- [What this task involves] Reproduce the data exactly as it stands.
--------------------------------------------------
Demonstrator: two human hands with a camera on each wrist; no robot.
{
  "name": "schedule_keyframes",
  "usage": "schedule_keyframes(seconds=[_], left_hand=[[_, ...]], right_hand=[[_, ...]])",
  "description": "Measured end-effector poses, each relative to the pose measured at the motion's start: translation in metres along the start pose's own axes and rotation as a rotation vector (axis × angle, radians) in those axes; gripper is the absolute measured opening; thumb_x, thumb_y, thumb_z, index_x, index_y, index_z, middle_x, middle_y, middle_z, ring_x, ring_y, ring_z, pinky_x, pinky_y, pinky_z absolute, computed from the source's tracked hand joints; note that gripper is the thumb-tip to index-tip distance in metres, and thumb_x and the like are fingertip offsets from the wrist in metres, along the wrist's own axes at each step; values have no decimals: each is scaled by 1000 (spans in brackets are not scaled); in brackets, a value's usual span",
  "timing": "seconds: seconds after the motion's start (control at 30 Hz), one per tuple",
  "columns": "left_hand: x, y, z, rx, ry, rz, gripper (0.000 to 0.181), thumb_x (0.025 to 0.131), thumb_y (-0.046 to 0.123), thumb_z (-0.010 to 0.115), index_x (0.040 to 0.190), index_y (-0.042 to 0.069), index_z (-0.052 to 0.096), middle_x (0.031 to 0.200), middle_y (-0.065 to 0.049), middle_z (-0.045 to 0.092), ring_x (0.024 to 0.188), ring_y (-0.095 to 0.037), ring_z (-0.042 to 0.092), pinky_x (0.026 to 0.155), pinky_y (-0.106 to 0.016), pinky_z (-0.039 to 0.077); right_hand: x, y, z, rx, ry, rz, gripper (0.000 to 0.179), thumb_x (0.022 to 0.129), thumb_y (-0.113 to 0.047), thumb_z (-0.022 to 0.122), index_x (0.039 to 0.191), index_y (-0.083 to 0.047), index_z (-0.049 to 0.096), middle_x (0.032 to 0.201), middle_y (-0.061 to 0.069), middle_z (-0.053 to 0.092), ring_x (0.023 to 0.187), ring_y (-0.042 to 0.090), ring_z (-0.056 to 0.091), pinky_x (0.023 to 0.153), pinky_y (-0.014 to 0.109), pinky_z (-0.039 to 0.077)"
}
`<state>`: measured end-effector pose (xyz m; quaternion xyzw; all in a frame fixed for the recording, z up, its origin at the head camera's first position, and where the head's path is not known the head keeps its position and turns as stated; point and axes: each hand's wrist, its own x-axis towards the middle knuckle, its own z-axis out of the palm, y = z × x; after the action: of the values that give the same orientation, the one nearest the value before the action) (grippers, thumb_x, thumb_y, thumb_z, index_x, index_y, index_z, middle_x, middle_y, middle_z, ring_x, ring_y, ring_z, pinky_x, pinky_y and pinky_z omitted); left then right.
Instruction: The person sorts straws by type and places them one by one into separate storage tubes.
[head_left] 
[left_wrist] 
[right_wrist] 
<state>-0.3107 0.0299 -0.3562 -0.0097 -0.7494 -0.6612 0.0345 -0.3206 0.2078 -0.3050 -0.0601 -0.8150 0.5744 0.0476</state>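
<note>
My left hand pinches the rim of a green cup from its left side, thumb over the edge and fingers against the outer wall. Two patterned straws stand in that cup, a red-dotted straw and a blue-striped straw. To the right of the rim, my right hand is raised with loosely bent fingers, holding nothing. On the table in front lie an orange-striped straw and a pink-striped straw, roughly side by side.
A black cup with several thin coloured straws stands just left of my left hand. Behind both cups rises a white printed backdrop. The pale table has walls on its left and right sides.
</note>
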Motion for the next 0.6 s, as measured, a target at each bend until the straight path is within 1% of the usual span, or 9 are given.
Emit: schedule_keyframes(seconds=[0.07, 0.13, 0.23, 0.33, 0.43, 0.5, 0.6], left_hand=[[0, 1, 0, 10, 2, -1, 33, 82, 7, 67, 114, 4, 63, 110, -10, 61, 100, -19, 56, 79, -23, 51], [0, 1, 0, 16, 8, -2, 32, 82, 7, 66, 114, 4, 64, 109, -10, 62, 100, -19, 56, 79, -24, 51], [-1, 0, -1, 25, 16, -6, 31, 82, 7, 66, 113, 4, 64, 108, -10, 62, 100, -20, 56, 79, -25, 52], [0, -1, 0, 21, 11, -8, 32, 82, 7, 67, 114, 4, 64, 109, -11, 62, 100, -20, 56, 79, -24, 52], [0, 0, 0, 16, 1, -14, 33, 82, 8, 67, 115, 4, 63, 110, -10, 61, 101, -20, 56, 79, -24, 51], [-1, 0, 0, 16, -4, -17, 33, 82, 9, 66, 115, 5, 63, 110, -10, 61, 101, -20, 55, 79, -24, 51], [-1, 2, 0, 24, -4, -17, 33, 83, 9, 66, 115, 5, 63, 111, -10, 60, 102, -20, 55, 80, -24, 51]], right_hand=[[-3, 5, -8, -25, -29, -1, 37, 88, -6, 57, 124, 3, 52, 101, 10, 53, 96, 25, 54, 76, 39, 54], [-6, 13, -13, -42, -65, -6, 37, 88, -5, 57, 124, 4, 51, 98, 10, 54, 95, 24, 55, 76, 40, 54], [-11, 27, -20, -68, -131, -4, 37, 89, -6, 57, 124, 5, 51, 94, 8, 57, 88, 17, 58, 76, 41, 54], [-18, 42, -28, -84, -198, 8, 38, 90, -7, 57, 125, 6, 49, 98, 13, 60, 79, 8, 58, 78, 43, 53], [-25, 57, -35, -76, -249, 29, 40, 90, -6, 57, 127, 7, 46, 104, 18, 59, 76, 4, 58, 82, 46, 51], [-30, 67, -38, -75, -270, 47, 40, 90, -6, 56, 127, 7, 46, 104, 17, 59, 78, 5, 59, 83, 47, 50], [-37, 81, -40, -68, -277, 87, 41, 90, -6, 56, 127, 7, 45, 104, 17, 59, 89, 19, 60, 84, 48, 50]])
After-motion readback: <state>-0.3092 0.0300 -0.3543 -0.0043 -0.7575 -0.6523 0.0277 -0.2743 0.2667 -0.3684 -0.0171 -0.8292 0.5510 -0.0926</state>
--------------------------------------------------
- [Finished exercise]
Demonstrator: two human hands with a camera on each wrist; no robot.
{
  "name": "schedule_keyframes",
  "usage": "schedule_keyframes(seconds=[_], left_hand=[[_, ...]], right_hand=[[_, ...]])",
  "description": "Measured end-effector poses, each relative to the pose measured at the motion's start: translation in metres along the start pose's own axes and rotation as a rotation vector (axis × angle, radians) in those axes; gripper is the absolute measured opening; thumb_x, thumb_y, thumb_z, index_x, index_y, index_z, middle_x, middle_y, middle_z, ring_x, ring_y, ring_z, pinky_x, pinky_y, pinky_z absolute, computed from the source's tracked hand joints; note that gripper is the thumb-tip to index-tip distance in metres, and thumb_x and the like are fingertip offsets from the wrist in metres, along the wrist's own axes at each step; values have no decimals: each is scaled by 1000 (spans in brackets are not scaled); in brackets, a value's usual span",
  "timing": "seconds: seconds after the motion's start (control at 30 Hz), one per tuple",
  "columns": "left_hand: x, y, z, rx, ry, rz, gripper (0.000 to 0.181), thumb_x (0.025 to 0.131), thumb_y (-0.046 to 0.123), thumb_z (-0.010 to 0.115), index_x (0.040 to 0.190), index_y (-0.042 to 0.069), index_z (-0.052 to 0.096), middle_x (0.031 to 0.200), middle_y (-0.065 to 0.049), middle_z (-0.045 to 0.092), ring_x (0.024 to 0.188), ring_y (-0.095 to 0.037), ring_z (-0.042 to 0.092), pinky_x (0.026 to 0.155), pinky_y (-0.106 to 0.016), pinky_z (-0.039 to 0.077); right_hand: x, y, z, rx, ry, rz, gripper (0.000 to 0.179), thumb_x (0.022 to 0.129), thumb_y (-0.113 to 0.047), thumb_z (-0.022 to 0.122), index_x (0.039 to 0.191), index_y (-0.083 to 0.047), index_z (-0.049 to 0.096), middle_x (0.032 to 0.201), middle_y (-0.061 to 0.069), middle_z (-0.053 to 0.092), ring_x (0.023 to 0.187), ring_y (-0.042 to 0.090), ring_z (-0.056 to 0.091), pinky_x (0.023 to 0.153), pinky_y (-0.014 to 0.109), pinky_z (-0.039 to 0.077)"
}
`<state>`: measured end-effector pose (xyz m; quaternion xyzw; all in a frame fixed for the recording, z up, its origin at the head camera's first position, and where the head's path is not known the head keeps its position and turns as stated; point and axes: each hand's wrist, its own x-axis towards the middle knuckle, its own z-axis out of the palm, y = z × x; after the action: of the values that give the same orientation, the one nearest the value before the action) (grippers, thumb_x, thumb_y, thumb_z, index_x, index_y, index_z, middle_x, middle_y, middle_z, ring_x, ring_y, ring_z, pinky_x, pinky_y and pinky_z omitted); left then right.
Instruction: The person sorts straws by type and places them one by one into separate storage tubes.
[head_left] 
[left_wrist] 
[right_wrist] 
<state>-0.3107 0.0299 -0.3562 -0.0097 -0.7494 -0.6612 0.0345 -0.3206 0.2078 -0.3050 -0.0601 -0.8150 0.5744 0.0476</state>
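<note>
My left hand pinches the rim of a green cup from its left side, thumb over the edge and fingers against the outer wall. Two patterned straws stand in that cup, a red-dotted straw and a blue-striped straw. To the right of the rim, my right hand is raised with loosely bent fingers, holding nothing. On the table in front lie an orange-striped straw and a pink-striped straw, roughly side by side.
A black cup with several thin coloured straws stands just left of my left hand. Behind both cups rises a white printed backdrop. The pale table has walls on its left and right sides.
</note>
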Motion for the next 0.6 s, as measured, a target at each bend until the straight path is within 1% of the usual span, or 9 are given.
Emit: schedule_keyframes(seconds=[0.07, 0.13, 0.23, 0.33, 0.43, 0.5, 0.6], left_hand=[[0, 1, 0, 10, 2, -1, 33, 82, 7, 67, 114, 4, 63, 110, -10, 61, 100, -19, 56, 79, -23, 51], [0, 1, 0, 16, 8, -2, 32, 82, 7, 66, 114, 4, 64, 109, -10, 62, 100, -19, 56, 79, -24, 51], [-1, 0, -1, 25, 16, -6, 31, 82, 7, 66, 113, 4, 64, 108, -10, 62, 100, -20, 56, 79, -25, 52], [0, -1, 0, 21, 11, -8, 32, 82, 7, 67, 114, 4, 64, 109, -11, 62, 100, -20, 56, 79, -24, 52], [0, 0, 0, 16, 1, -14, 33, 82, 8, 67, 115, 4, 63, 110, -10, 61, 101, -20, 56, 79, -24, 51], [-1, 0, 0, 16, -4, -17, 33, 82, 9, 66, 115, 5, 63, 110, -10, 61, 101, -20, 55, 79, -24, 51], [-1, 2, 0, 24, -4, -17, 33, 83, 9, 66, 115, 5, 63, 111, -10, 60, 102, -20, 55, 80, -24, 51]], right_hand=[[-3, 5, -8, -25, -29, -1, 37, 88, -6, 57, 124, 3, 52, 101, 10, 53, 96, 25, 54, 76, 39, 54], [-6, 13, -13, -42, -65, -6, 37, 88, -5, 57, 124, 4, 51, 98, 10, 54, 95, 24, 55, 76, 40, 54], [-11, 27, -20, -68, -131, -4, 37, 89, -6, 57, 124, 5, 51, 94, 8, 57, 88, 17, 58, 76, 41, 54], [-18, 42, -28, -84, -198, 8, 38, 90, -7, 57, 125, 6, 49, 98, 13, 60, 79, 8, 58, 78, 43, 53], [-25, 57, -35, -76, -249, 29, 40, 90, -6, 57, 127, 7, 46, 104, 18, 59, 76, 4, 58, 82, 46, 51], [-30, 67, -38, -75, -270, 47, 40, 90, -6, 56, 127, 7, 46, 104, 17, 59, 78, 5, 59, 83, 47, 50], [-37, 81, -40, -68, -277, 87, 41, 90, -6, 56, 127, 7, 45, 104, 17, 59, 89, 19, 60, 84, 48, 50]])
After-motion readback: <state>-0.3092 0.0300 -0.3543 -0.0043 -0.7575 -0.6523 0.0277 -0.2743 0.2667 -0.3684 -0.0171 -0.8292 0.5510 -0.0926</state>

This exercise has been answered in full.